# PROBLEM DETAILS
The copy should begin at the line containing "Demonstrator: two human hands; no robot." and end with the last line below, every line exact and no picture included.

*****

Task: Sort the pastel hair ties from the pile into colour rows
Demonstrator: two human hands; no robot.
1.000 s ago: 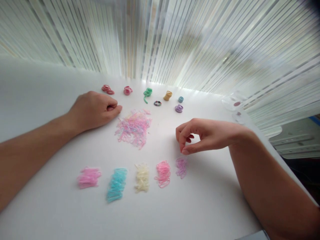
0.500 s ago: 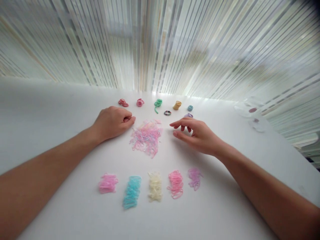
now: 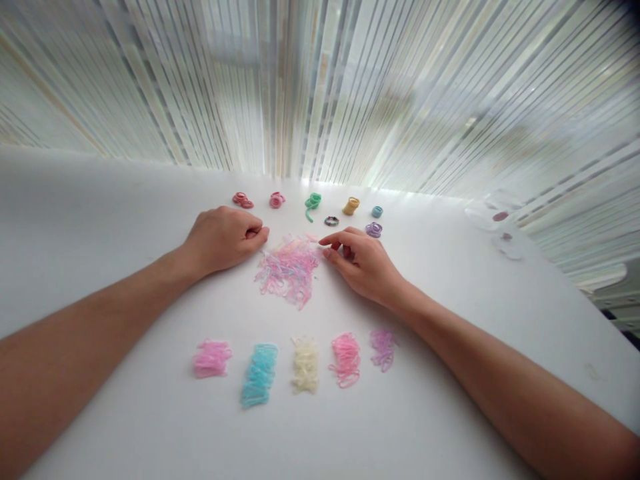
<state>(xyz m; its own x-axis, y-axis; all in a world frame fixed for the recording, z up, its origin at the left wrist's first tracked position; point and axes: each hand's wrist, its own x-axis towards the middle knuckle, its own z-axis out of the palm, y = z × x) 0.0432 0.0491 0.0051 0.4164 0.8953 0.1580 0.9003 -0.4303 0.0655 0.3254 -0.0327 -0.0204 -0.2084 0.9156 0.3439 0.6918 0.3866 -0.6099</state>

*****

# SOLVED PROBLEM
Demonstrator: two human hands; no robot.
1.000 s ago: 
0.500 s ago: 
now: 
<state>(xyz m; its own x-axis, y-axis; all in a world frame fixed for the recording, z up, its origin at the left wrist's first tracked position; point and axes: each hand's wrist, its own x-axis towards the middle knuckle, its own z-axis out of the palm, y = z × x) 0.0432 0.0491 0.0051 0.4164 0.8953 0.1580 0.9003 -0.4303 0.0655 0.3254 -0.0327 -0.0204 -0.2084 0.9156 0.3439 0.6918 0.3866 -0.6099</state>

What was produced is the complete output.